§ Requirement
Reproduce the listing exactly, with no pictures in your copy.

--

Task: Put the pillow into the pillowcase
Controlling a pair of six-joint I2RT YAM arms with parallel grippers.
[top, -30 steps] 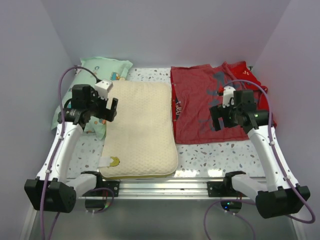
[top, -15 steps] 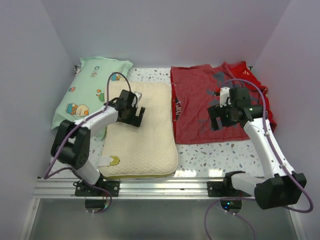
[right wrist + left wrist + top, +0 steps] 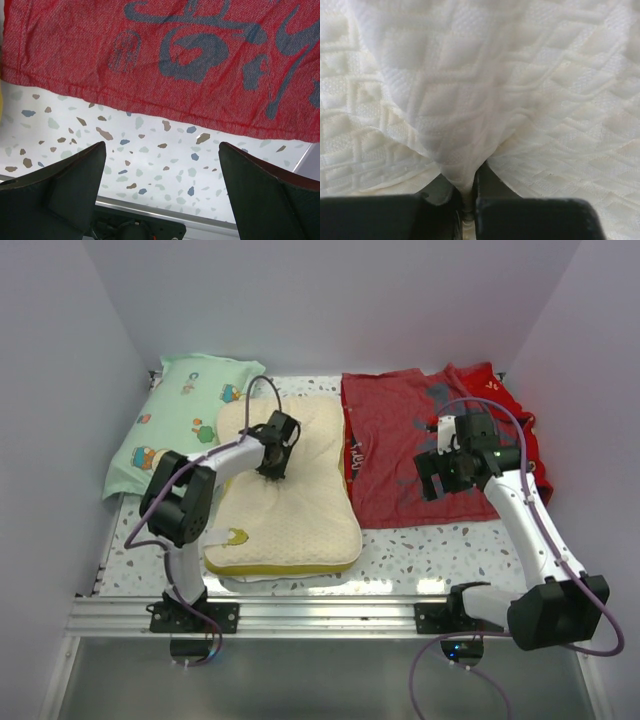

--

§ Response to this exercise
Task: Put the pillow into the pillowcase
Controlling a pair of six-joint I2RT YAM arms with parallel grippers.
[top, -30 steps] 
[top, -15 steps] 
[right wrist + left wrist + top, +0 steps] 

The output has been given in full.